Task requirements
Determine how many lines below contain the word "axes", then write that number by itself.

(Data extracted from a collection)
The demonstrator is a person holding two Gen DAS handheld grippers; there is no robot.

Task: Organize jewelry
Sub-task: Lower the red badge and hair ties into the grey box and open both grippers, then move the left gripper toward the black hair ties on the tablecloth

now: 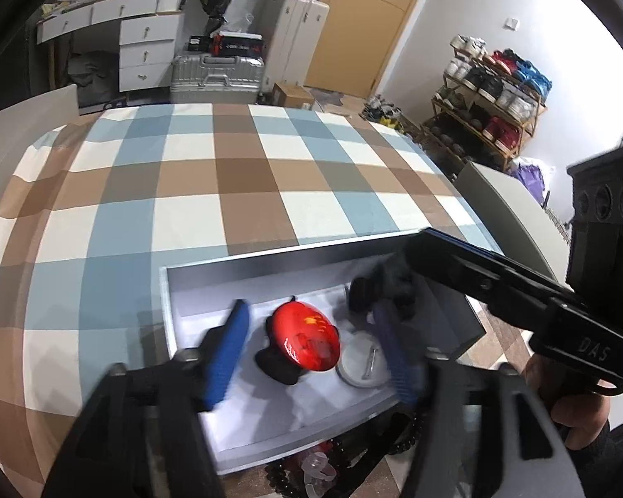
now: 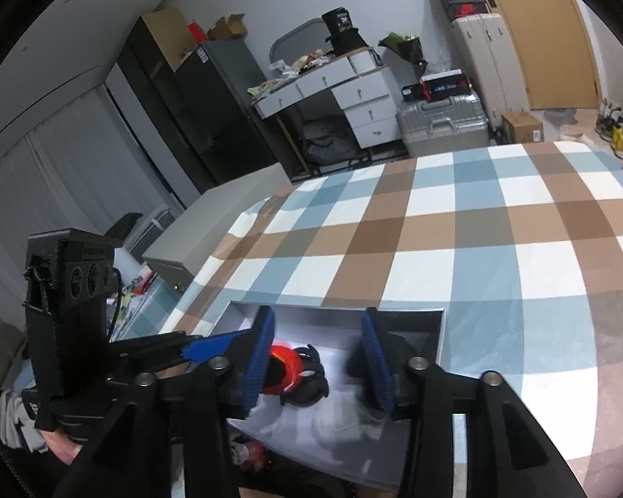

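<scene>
A grey box (image 1: 270, 255) with a pale lining lies on the checked bedspread (image 1: 228, 174). Inside it a glossy red oval piece (image 1: 307, 342) rests on a black holder, with a white round disc (image 1: 359, 363) to its right. My left gripper (image 1: 311, 352) is open, its blue pads either side of the red piece with gaps showing. The right gripper (image 2: 317, 363) is open too, hanging over the box (image 2: 394, 311), and the red piece (image 2: 284, 367) shows just inside its left pad. Its black frame (image 1: 519, 290) reaches in from the right.
A string of dark beads (image 1: 286, 473) and a clear plastic bit lie just before the box's near wall. A grey board (image 1: 506, 207) borders the bed on the right, with a shoe rack (image 1: 490, 95) behind. Suitcases (image 1: 216, 76) and a white desk stand past the bed's far end.
</scene>
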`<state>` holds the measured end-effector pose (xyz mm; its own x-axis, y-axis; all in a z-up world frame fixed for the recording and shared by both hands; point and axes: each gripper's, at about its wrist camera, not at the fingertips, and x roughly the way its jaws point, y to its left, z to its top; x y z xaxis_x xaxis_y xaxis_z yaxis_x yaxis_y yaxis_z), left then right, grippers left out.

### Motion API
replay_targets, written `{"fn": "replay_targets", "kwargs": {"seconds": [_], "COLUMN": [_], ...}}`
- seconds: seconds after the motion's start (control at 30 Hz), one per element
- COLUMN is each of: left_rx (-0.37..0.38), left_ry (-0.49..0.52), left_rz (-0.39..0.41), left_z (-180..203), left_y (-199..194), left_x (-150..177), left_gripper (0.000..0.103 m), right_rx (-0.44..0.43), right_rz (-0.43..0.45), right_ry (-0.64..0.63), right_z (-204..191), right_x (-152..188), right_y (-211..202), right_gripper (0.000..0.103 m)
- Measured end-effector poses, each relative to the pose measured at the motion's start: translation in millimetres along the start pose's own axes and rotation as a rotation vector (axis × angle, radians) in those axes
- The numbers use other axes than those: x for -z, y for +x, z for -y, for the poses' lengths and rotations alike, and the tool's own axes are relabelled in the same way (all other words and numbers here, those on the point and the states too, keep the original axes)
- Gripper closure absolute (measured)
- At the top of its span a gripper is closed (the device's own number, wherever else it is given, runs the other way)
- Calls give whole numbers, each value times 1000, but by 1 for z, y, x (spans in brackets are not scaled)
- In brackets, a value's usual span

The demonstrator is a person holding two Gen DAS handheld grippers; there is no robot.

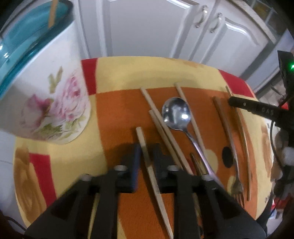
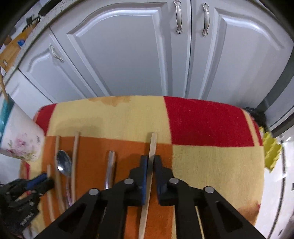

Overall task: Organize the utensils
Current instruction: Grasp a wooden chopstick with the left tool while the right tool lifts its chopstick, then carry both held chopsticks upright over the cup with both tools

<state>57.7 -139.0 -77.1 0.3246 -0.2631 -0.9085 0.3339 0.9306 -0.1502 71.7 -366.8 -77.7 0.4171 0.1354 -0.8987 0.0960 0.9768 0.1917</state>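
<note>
Your left gripper (image 1: 146, 152) pinches one chopstick (image 1: 147, 160) near the flowered cup (image 1: 55, 103). Your right gripper (image 2: 150, 163) pinches another chopstick (image 2: 151, 154), farther right. Thin sticks could slip when lifted.

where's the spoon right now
The spoon lies bowl-up on the orange patch of the cloth, between loose chopsticks, just right of the left gripper in the left wrist view.

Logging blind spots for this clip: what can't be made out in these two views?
- Floral holder contents: left wrist view, rim hides all but one stick.
- Held chopstick's near end: right wrist view, cut off by the bottom edge.
- Fork tines: left wrist view, blurred.
</note>
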Motion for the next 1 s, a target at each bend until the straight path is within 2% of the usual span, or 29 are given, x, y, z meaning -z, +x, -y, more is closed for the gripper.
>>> {"fn": "replay_targets", "kwargs": {"seconds": [0.1, 0.23, 0.5, 0.77, 1.0], "left_rx": [117, 150, 207, 217, 218], "left_ry": [-60, -55, -29, -19, -13], "left_rz": [15, 90, 219, 305, 386], "left_z": [-16, -26, -29, -34, -44], "left_y": [-13, -49, -121, -168, -211], "left_x": [0, 2, 22, 36, 39], "left_gripper": [98, 99, 99, 99, 99], "right_rx": [-47, -117, -224, -244, -273], "right_rz": [26, 90, 211, 276, 332], "right_ry": [19, 13, -22, -102, -146], "right_z": [0, -5, -23, -51, -74], "right_x": [2, 9, 28, 45, 42], "right_y": [-16, -55, -130, -176, -206], "right_gripper": [98, 98, 98, 98, 98]}}
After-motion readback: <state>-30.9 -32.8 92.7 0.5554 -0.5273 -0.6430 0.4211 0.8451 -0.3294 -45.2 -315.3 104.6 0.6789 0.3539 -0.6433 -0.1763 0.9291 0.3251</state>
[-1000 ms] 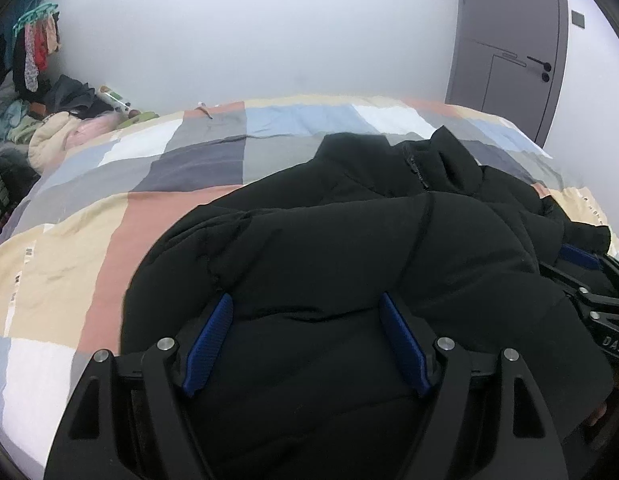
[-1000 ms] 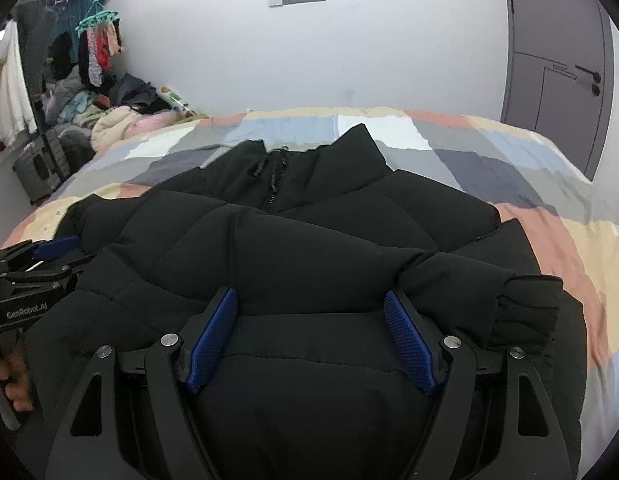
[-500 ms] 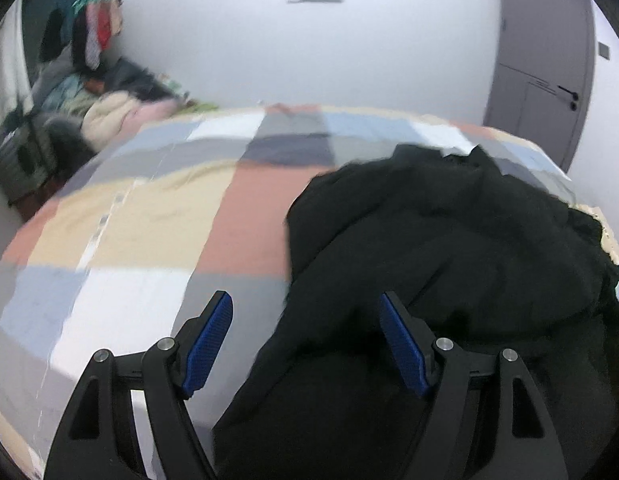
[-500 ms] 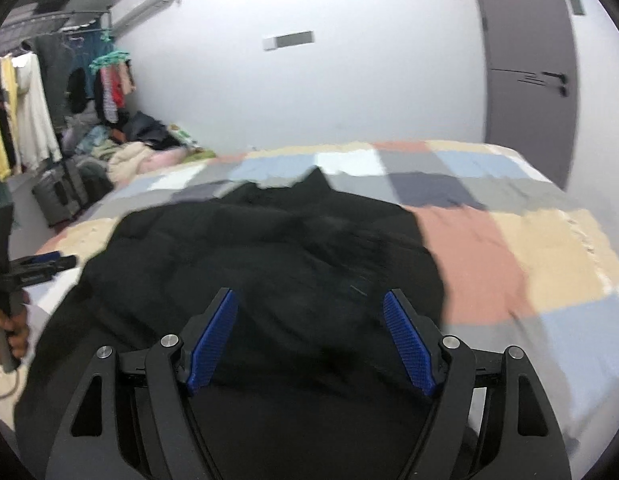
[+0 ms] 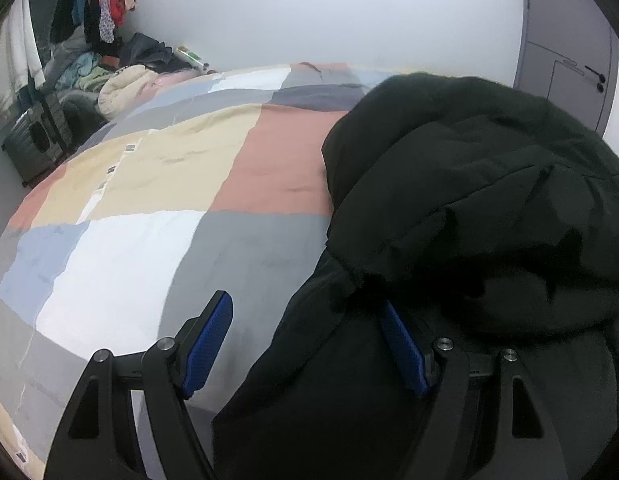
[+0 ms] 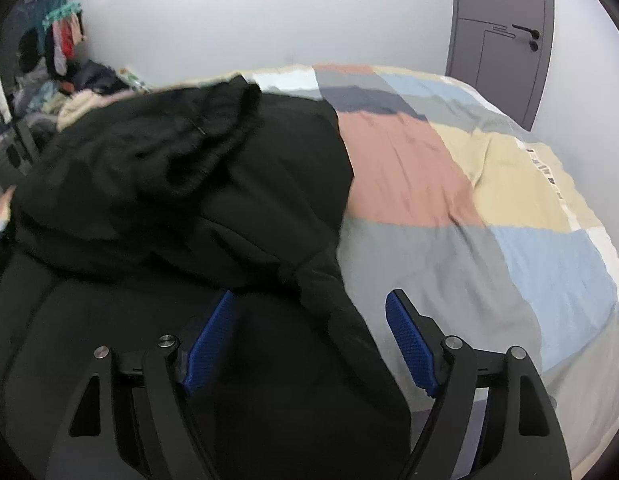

The completed task
3